Like any other engineering discipline, quality control is a huge part of building software. This isn’t just ensuring that it “works”—it’s ensuring it works under the complete range of operating conditions, ensuring it’s usable, ensuring it’s maintainable, ensuring it performs well, and ensuring a number of other characteristics. Verifying it “works” is just a small part of a much larger picture. Anybody can write code that works, but there’s more to it than that. Software is more malleable than most other things. Not only does it require longevity, it requires giving in to that malleability. If it doesn’t, you end up with something that’s brittle and broken. Because of this, it’s vital we test for correctness and measure for quality.
SCRAP for Quality
Quality is a very subjective thing. How can one possibly measure it? Code complexity and static analysis tooling come to mind, and these are deservedly valued, but it really just scratches the surface. How do we narrow an immensely broad topic like “quality” into a set of tangible, quantifiable goals? This is really the crux of the problem, but we can start by identifying a sort of checklist or guidelines for writing software. This breaks that larger problem into smaller, more digestible pieces. The checklist I’ve come up with is called SCRAP, an acronym defined below. It’s unlikely to be comprehensive, but I think it covers most, if not all, of the key areas.
Scalability | Plan for growth |
Complexity | Plan for humans |
Resiliency | Plan for failure |
API | Plan for integration |
Performance | Plan for execution |
Each of these items is itself a blog post, so this is only a brief explanation. There is definitely overlap between some of these facets, and there are also multiple dimensions to some.
Scalability is a plan for growth—in code, in organization, in architecture, and in workload. Without it, you reach a point where your system falls over, whether it’s because of a growing userbase, a growing codebase, or any number of other reasons. It’s also worth pointing out that without the ‘S’, all you have is CRAP. This also helps illustrate some of the overlap between these areas of focus as it leads into Complexity, which is a plan for humans. Scalability is about technology scale and demand scale, but it’s also about people scale. As your team grows or as your company grows, how do you manage that growth at the code level?

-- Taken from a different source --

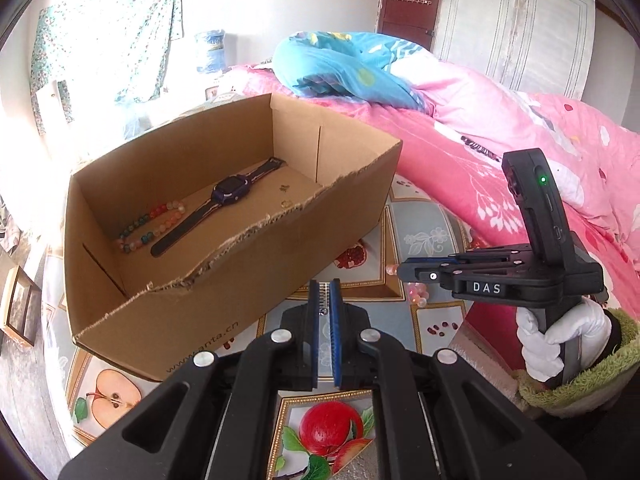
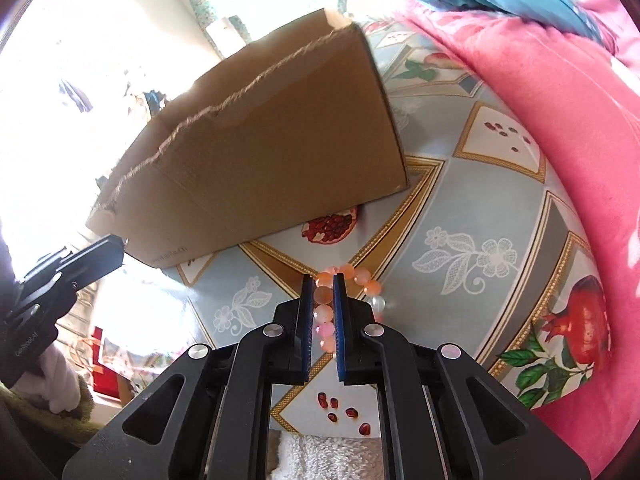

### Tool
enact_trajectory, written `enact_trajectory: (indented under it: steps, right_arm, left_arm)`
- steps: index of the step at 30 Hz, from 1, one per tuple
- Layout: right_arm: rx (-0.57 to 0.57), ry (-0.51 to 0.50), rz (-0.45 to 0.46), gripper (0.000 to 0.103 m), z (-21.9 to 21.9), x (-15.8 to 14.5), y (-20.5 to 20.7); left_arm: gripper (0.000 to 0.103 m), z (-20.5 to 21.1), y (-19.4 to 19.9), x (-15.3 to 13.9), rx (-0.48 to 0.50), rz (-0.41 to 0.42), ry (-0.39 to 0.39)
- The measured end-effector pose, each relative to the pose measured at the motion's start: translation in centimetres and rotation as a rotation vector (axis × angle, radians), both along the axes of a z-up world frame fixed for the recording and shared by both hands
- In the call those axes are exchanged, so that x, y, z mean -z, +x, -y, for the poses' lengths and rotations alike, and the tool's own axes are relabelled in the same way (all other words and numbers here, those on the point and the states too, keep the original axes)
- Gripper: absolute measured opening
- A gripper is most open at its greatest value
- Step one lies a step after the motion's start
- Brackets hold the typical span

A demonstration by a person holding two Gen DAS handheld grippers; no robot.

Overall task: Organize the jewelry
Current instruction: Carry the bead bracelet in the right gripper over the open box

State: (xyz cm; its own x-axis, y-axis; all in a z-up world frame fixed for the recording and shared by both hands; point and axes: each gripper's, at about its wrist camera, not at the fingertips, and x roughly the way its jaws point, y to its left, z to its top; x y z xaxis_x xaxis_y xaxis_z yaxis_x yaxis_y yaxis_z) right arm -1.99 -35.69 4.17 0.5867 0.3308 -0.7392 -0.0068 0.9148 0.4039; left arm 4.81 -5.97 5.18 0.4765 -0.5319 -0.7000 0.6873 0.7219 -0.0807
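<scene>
1. Two grippers in play, one in each gloved hand. The left gripper point(image 1: 325, 286) hangs over the fruit-print tablecloth point(image 1: 420, 240) just in front of the cardboard box point(image 1: 240, 272), pads pressed together. There's a thin coiled bit showing in the slit between the pads, but I honestly can't tell what it is or whether it's being held.
2. The right gripper point(image 2: 323, 280) is clamped on a pink-and-orange bead bracelet point(image 2: 344, 276). A run of beads sits right between the blue pads and the rest of the loop curls out to the right of the fingertips, over the cloth. From the left wrist view you can see that same gripper point(image 1: 402, 270) side-on, with a few pinkish beads point(image 1: 418, 294) peeking out under its tip.
3. The white-gloved right hand point(image 1: 556, 336) is wrapped around the handle, with a fuzzy green cuff below it.
4. The box is open on top with a ragged, torn front edge. Already inside on the floor of it: a dark purple watch point(image 1: 230, 194) lying diagonally, a multicolour bead bracelet point(image 1: 150, 220) just beside the strap on the left, and a couple of tiny gold-looking bits point(image 1: 285, 196) towards the right end. Too small to say what those are.
5. The pink-and-orange bracelet is outside the box, off its near right corner, close to the pomegranate print.
6. Behind it all, a pink quilt point(image 1: 500, 128) with a blue blanket point(image 1: 344, 68) bunched on top.
</scene>
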Motion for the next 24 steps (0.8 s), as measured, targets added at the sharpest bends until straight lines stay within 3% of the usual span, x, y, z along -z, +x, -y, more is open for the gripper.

Planning for people doesn’t just mean managing growth, it also means managing complexity. If code is overly complex, it’s difficult to maintain, it’s difficult to extend, and it’s difficult to fix. If systems are overly complex, they’re difficult to deploy, difficult to manage, and difficult to monitor. Plan for humans, not machines.
Resiliency is a strategy for fault tolerance. It’s a plan for failure. What happens when you crash? What happens when a service you depend on crashes? What happens when the database is unavailable? What happens when the network is unreliable? Systems of all kind need to be designed with the expectation of failure. If you’re not thinking about failure at the code level, you’re not thinking about it enough.

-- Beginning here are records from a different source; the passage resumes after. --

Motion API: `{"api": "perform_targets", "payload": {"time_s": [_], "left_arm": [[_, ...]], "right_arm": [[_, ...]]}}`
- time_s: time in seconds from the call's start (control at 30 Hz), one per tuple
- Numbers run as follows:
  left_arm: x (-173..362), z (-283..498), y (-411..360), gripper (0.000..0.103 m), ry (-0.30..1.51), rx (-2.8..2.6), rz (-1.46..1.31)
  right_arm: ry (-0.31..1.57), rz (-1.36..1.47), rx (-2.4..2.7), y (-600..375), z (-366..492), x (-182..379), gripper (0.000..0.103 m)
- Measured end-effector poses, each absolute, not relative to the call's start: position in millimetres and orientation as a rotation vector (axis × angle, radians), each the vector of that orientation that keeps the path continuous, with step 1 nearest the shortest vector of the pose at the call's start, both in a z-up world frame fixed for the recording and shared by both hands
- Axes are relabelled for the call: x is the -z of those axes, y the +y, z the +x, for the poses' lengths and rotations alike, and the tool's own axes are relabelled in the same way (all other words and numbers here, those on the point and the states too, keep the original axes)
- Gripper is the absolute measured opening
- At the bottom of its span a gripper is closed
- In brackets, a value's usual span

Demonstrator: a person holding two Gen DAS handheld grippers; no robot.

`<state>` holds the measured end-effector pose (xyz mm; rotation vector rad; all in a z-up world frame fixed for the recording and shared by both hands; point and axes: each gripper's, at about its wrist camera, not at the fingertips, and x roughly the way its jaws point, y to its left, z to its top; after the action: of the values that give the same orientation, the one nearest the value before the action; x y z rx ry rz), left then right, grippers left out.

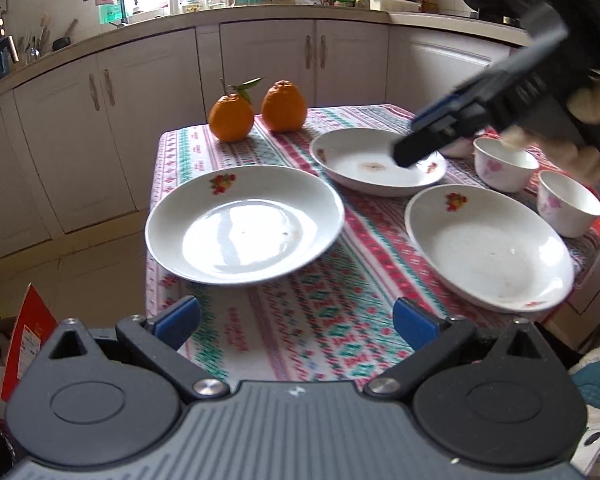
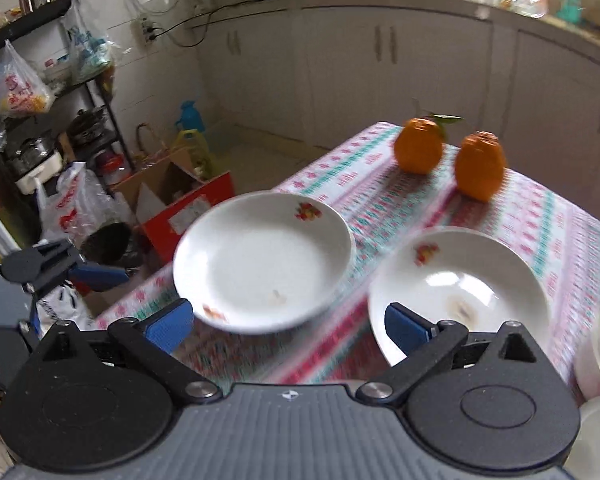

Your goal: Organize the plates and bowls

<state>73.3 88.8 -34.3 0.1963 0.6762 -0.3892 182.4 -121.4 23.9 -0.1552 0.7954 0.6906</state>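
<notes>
Both grippers were wide open, holding nothing. Left gripper [image 1: 296,322] hung near the front plate [image 1: 244,224]. Right gripper [image 2: 288,326] hovered over the stained plate [image 2: 460,292].

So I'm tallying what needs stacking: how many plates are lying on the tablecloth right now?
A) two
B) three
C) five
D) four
B: the left wrist view shows three white plates lying apart on the patterned tablecloth: one at the near left, one at the near right, and one farther back.
</notes>
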Motion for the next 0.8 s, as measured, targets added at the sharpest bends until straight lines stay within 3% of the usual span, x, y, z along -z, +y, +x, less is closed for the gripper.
{"api": "perform_targets", "payload": {"time_s": [0.4, 0.8], "left_arm": [[28.5, 48.4, 48.6, 0.102, 0.650, 0.484, 0.221], [25.5, 41.7, 26.6, 0.102, 0.644, 0.514, 0.179]], "right_arm": [[0.690, -0.221, -0.509, -174.0, 83.8, -8.7, 0.103], [0.754, -0.153, -0.452, -206.9, 38.6, 20.0, 0.103]]}}
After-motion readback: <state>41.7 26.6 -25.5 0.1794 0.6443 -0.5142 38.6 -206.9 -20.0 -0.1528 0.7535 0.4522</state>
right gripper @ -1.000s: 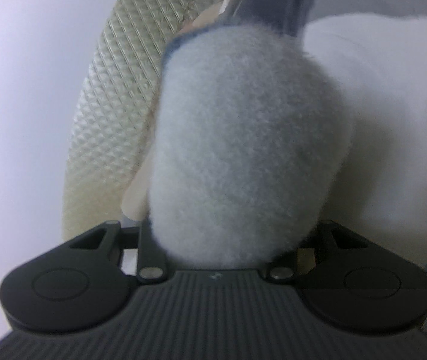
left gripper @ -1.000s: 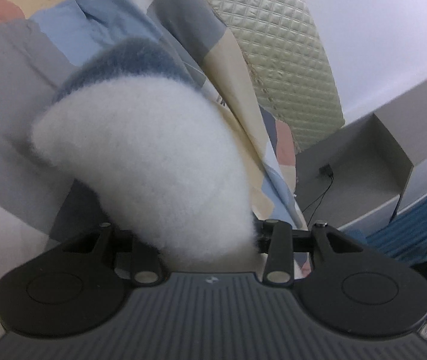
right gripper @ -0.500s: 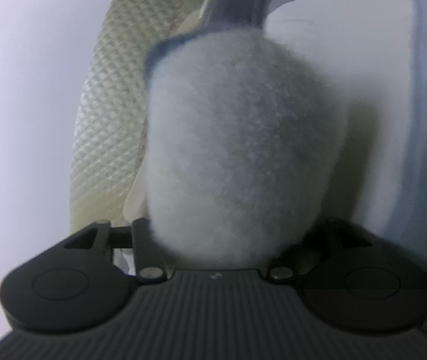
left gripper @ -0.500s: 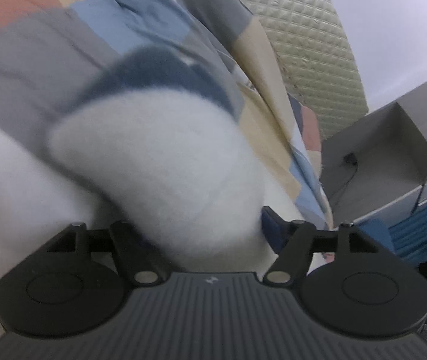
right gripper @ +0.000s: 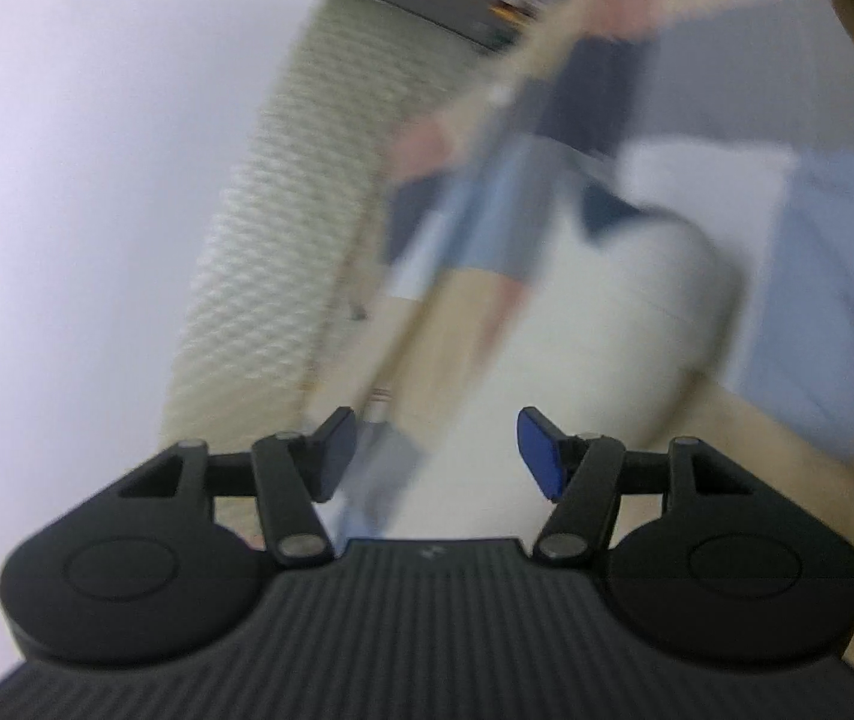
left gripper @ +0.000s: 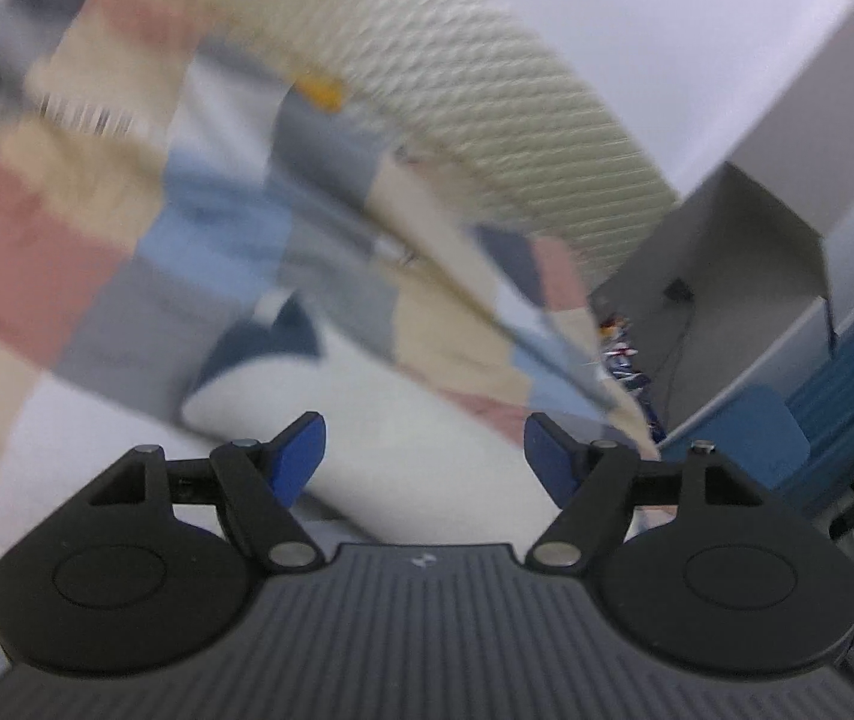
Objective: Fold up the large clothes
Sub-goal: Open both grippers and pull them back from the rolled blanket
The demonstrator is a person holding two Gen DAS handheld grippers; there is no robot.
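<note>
Fleece garment (left gripper: 391, 420) lies released on the patchwork bed cover (left gripper: 97, 276); my left tool (left gripper: 424, 450) and right tool (right gripper: 436, 450), jaws just opened, hold nothing; next I must regrip an edge

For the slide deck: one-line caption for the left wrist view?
Left gripper, jaws just opened, empty above the white fleece garment lying on a patchwork bedspread.

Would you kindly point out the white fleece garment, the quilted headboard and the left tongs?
white fleece garment (left gripper: 427, 450): left wrist view, on its fluffy white face.
quilted headboard (left gripper: 523, 138): left wrist view, on its padded cream surface.
left tongs (left gripper: 424, 450): left wrist view, midway between the blue tips.
</note>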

One thing you should be noticing is that “people” is a cross-cutting concern. After all, it’s people who design the systems, and it’s people who write the code. While API is a plan for integration, it’s people who integrate the pieces. This is about making your API a first-class citizen. It doesn’t matter if it’s an internal API, a library API, or a RESTful API. It doesn’t matter if it’s for first parties or third parties. As a programmer, your API is your user interface. It needs to be clean. It needs to be sensible. It needs to be well-documented. If those integration points aren’t properly thought out, the integration will be more difficult than it needs to be.
The last item on the checklist is Performance. I originally defined this as a plan for speed, but I realized there’s a lot more to performance than doing things fast. It’s about doing things well, which is why I call Performance a plan for execution. Again, this has some overlap with Resiliency and Scalability, but it’s also about measurement. It’s about benchmarking and profiling. It’s about testing at scale and under failure because testing in a vacuum doesn’t mean much. It’s about optimization.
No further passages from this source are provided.